Screening and detection of engineering cell lines

[0044] (1) Screening cancer cell lines with high expression of CD70 for culture;

[0045] (2) Each 20,000 different cells were taken, centrifuged at 400 g, 5 min, and washed twice with precooled PBS. Then 2 μ1 of CD70 antibody (BD) was added respectively to incubate for 20 min in the dark. After centrifugation, the cells were washed with precooled PBS for one time, and the cells were re-suspended with 200 μ1 PBS. The expression of CD70 was detected by flow cytometry (see FIG. 2). The experimental results verified that renal cell line 786-0 highly expresses CD70 (closed to 100%), and glioma cell line MO59K also has a high expression rate, which can be used as a target cell for subsequent killing experiment.
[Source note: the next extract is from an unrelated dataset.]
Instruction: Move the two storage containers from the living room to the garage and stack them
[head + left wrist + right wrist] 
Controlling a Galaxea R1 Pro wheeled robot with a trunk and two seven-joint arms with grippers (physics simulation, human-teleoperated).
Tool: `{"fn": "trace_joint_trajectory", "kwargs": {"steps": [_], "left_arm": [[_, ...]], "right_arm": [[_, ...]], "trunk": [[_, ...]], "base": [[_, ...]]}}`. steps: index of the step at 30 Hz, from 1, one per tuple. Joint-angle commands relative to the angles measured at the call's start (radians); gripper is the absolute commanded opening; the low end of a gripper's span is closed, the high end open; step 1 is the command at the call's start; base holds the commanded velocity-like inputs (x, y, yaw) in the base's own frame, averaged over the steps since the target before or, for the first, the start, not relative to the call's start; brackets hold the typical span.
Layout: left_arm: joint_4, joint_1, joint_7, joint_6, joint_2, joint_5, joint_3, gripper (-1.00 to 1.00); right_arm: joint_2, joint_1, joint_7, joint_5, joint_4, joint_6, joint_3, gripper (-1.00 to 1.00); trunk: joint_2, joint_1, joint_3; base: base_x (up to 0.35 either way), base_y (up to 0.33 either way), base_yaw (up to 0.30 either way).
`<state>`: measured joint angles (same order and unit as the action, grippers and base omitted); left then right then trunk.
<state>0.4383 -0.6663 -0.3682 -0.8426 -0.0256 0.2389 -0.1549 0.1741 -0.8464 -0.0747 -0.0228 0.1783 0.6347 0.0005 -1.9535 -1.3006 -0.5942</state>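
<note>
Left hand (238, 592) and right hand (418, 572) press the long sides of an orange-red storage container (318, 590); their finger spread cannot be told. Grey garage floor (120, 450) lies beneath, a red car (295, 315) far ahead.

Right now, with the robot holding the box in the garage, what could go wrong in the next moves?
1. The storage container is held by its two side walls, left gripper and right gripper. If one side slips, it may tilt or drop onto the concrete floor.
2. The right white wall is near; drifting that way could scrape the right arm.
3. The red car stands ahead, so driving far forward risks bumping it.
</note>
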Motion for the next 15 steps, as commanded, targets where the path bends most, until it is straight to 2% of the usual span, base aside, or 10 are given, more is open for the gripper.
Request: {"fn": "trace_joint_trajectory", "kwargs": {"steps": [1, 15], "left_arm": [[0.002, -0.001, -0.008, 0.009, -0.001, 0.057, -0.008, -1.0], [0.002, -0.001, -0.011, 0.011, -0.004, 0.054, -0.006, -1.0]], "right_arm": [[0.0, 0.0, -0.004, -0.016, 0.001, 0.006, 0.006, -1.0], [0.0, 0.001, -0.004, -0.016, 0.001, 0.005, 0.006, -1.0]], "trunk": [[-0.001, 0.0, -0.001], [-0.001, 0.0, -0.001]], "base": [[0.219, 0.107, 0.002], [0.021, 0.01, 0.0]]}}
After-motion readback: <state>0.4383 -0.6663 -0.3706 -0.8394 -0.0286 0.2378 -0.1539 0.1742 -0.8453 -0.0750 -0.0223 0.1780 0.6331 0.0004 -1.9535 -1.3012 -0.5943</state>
Breast cancer cell line MCF-7 almost does not express CD70 and can be used as a negative control.

EXAMPLE 5

[0046] The killing effect of 786-0 and M059K mediated by CD70 CAR-T cell was monitored by RTCA in real time (MCF-7 was used as a negative control)

[0047] 1. Before inoculation of target cells, 100 μ1 1640 medium was added to each well and the plate was put into RTCA. The value at this time was recorded as “0”;

[0048] 2. Each well was added with 1×10.sup.5 target cells, and they were incubated at 37° C. with 5% CO.sub.2 for 24 hours until the cell confluence reached over 90%;

[0049] 3. The 96-well plate was taken out and 200 μ1 CD70 CAR-T cells were added to each well according to E/T ratio of 1: 1, 2: 1, 4: 1 and 8: 1.
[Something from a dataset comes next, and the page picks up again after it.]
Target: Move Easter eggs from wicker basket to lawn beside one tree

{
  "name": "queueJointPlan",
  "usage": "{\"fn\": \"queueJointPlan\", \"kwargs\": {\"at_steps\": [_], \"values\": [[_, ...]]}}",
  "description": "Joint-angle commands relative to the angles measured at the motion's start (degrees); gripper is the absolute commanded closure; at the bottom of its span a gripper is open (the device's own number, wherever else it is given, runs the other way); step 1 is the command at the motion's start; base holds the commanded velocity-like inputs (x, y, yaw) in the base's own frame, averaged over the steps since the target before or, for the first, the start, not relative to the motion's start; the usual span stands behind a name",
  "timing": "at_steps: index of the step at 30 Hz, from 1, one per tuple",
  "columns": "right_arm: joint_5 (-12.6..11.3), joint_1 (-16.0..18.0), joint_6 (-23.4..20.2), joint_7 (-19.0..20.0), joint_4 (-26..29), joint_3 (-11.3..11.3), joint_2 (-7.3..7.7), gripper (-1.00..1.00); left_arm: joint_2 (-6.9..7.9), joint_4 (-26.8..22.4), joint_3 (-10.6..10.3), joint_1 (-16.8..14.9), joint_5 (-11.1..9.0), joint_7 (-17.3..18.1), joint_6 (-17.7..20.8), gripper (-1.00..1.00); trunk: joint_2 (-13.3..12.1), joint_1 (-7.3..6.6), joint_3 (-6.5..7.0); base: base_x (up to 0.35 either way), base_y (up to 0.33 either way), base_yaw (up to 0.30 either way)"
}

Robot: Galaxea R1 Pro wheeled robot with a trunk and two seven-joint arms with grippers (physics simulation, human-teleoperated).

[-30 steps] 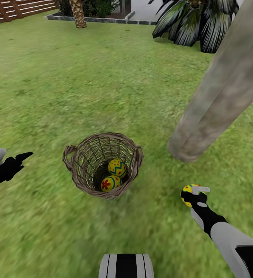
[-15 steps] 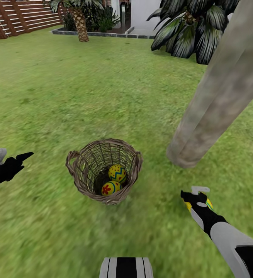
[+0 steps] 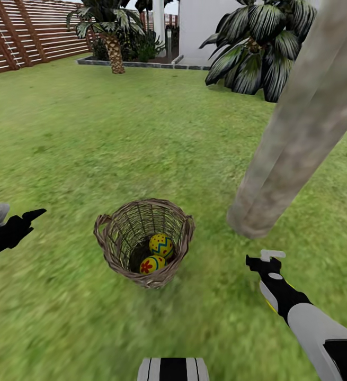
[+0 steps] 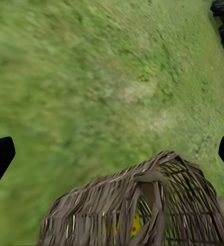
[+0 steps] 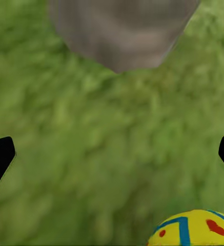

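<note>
tree [image 3: 300,127] trunk leaning right, basket [image 3: 144,241] upright

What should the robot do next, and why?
Probably swing the open right gripper over to the wicker basket: one egg seems released on the lawn near the tree, while two eggs lie inside the basket.

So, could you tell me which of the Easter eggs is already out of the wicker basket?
The egg on the lawn beneath the right tool, seen in the right wrist view; the other two lie inside the wicker basket.
</note>
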State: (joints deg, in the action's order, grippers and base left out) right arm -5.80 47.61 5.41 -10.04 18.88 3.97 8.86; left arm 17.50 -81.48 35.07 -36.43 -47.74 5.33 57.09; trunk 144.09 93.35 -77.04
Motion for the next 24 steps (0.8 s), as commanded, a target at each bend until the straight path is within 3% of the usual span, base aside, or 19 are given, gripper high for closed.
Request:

[0050] 4. The electrode plate was put back into RTCA and fasten, and continued to culture;

[0051] 5. After 48 hours, the experiment was finished, and the cell killing results were observed under microscope, as shown in FIG. 4. According to the illustration, the killing effect of CD70 CAR-T on renal cell carcinoma cells (786-0) and glioma (M059K) increases with the increase of the effector-target ratio, while no killing effect is found on cells that do not express CD70 (MCF-7) in different effector-target ratios.
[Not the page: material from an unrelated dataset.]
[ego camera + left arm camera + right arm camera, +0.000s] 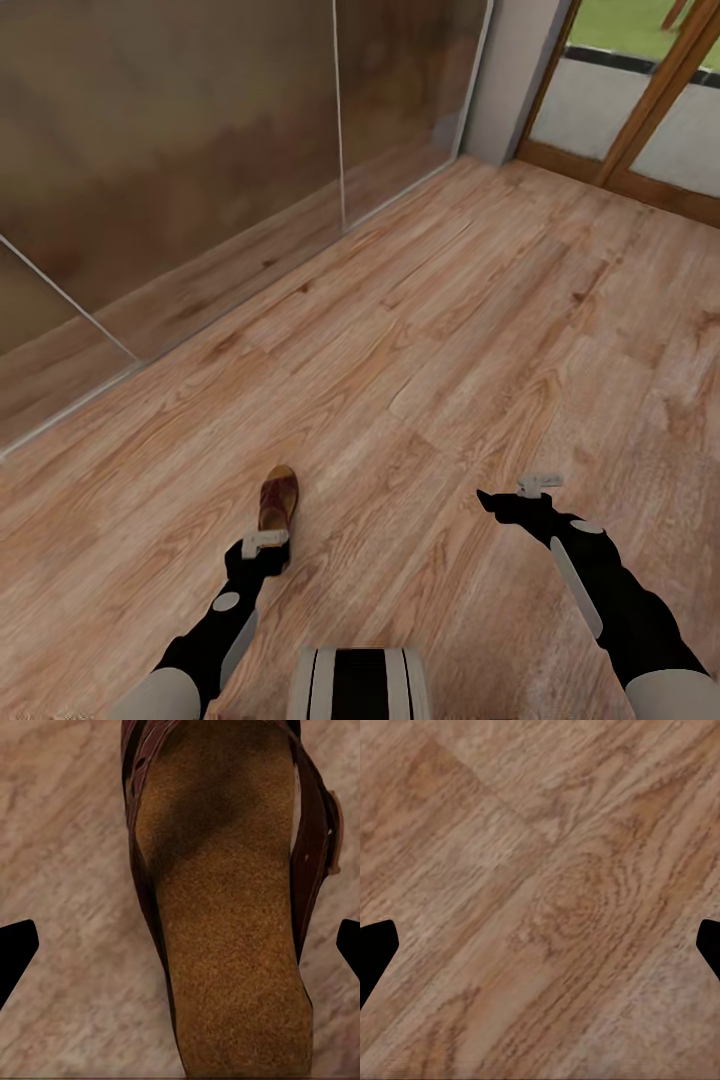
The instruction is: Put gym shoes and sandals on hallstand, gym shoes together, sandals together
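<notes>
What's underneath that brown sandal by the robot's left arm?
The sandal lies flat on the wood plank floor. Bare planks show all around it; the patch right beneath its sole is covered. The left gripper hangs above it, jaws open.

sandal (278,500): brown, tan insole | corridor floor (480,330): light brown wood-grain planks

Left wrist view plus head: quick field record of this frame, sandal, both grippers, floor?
sandal: brown, tan insole, lying on the floor, sole down
left gripper: open, fingers either side of the sandal, not closed on it
right gripper: open, nothing between its fingers, plank floor beneath
floor: light brown wood planks
surroundings: glass panels at left, wood-framed door at far right
</notes>
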### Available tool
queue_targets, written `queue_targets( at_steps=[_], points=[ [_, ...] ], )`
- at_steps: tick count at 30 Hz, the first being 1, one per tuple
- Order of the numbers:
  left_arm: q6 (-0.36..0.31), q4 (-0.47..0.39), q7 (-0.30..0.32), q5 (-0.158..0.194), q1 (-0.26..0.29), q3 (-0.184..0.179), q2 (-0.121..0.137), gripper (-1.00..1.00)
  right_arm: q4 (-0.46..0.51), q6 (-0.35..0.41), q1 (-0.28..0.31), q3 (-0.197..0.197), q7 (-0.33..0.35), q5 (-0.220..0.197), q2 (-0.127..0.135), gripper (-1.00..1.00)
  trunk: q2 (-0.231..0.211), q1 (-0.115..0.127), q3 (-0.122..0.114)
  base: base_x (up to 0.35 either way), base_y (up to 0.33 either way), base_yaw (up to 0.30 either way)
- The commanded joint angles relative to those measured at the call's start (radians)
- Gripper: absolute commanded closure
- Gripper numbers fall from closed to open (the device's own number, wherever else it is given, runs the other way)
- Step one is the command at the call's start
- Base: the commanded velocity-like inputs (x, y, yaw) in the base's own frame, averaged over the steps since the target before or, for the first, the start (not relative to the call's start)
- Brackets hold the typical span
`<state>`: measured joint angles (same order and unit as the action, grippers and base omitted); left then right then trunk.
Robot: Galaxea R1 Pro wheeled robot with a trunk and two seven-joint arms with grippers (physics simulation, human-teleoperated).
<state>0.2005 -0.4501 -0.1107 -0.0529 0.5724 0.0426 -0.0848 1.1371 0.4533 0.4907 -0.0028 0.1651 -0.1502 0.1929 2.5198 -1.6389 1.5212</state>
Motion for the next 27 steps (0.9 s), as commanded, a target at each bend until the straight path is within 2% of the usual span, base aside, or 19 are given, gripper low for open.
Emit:
queue_targets(
  at_steps=[1, 4, 14, 17, 18, 20, 27],
  points=[
    [0.003, -0.002, -0.001, -0.006, 0.001, 0.002, -0.001, -1.00, 0.001, 0.005, 0.000, 0.000, 0.001, -0.008, 0.000, -1.00, 0.001, 0.000, 0.006, 0.000, 0.000, 0.091],
    [0.003, -0.020, -0.001, -0.005, 0.001, -0.006, -0.001, -1.00, 0.001, 0.005, 0.000, 0.000, 0.001, -0.008, 0.000, -1.00, 0.001, -0.002, 0.023, 0.000, 0.000, 0.090],
    [0.003, -0.036, -0.001, -0.005, 0.000, -0.011, -0.008, -1.00, 0.004, 0.005, 0.000, -0.008, 0.001, -0.008, 0.001, -1.00, 0.001, -0.002, 0.030, 0.000, 0.000, 0.036],
    [0.003, -0.036, -0.001, -0.005, 0.000, -0.011, -0.010, -1.00, 0.008, 0.006, 0.000, -0.039, 0.001, -0.009, 0.002, -1.00, 0.001, -0.002, 0.030, 0.000, 0.000, 0.002],
    [0.003, -0.036, -0.001, -0.005, 0.000, -0.012, -0.011, -1.00, 0.021, 0.007, 0.000, -0.072, 0.002, -0.009, 0.002, -1.00, 0.001, -0.002, 0.030, 0.000, 0.000, 0.000],
    [0.004, -0.036, -0.001, -0.005, 0.000, -0.012, -0.013, -1.00, 0.040, 0.008, 0.000, -0.090, 0.002, -0.009, 0.002, -1.00, 0.001, -0.002, 0.030, 0.000, 0.000, 0.000],
    [0.003, -0.036, -0.001, -0.005, 0.000, -0.011, -0.015, -1.00, 0.073, 0.008, 0.000, -0.105, 0.002, -0.008, 0.001, -1.00, 0.001, -0.002, 0.030, 0.000, 0.000, 0.000]
  ],
)
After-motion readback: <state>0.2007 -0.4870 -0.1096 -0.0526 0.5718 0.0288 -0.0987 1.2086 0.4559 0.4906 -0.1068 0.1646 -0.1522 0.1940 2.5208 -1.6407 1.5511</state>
[0052] 6. Analyzing the data, the results are as shown in FIG. 5. According to the illustration, it can be seen that the time required for CD70 CAR-T to achieve the same killing effect on renal cell cells (786-0) and glioma cells (M059K) is shortened with the increase of the effector-target ratio, and the cancer cells can be almost eliminated by different effector-target ratios, while no killing effect is found on breast cancer cells (MCF-7) without CD70 expression in different effector-target ratios.

EXAMPLE 6

[0053] NCG mice (purchased from Biocytogen Co., Ltd.) were subcutaneously inoculated with human renal cell carcinoma cell 786-0 with high expression of CD70 on the left and right flanks of their backs to establish the subcutaneous transplanted tumor model. After 20 and 25 days after tumor injection, mice were divided into groups (5 mice in each group) and treated with Anti CD70 CAR-T cells, mock T cells and PBS via tail vein infusion. The survival of mice was observed and recorded every three days. The results are as shown in FIG. 6. According to the illustration of FIG. 6, the remission rate of mice injected with CD70 CAR-T group was 94%, that of mice injected with mock T group was 25%, and all mice injected with PBS group died on the 22nd day. The tumor size was measured every five days. The results are shown in FIG. 7. According to the illustration, the subcutaneous transplanted tumors of mice injected with three different doses of CD70 CAR-T cells disappeared 20 days after injection of CD70 CAR-T cells, and the subcutaneous transplanted tumors of mice injected with mock T group reached an average of 510 mm.sup.2, while the subcutaneous transplanted tumor of mice injected with PBS reached an average of 700 mm.sup.2. The weight changes of mice were recorded. The results are shown in FIG. 8. According to the illustration, the weight of mice injected with CD70 CAR-T and mock T increased, while the weight of mice injected with PBS decreased from 21 g to 19 g on average. All the above results show that CD70 CAR-T has a good effect on tumor inhibition, and the mortality and survival status of transplanted tumor mice are well improved.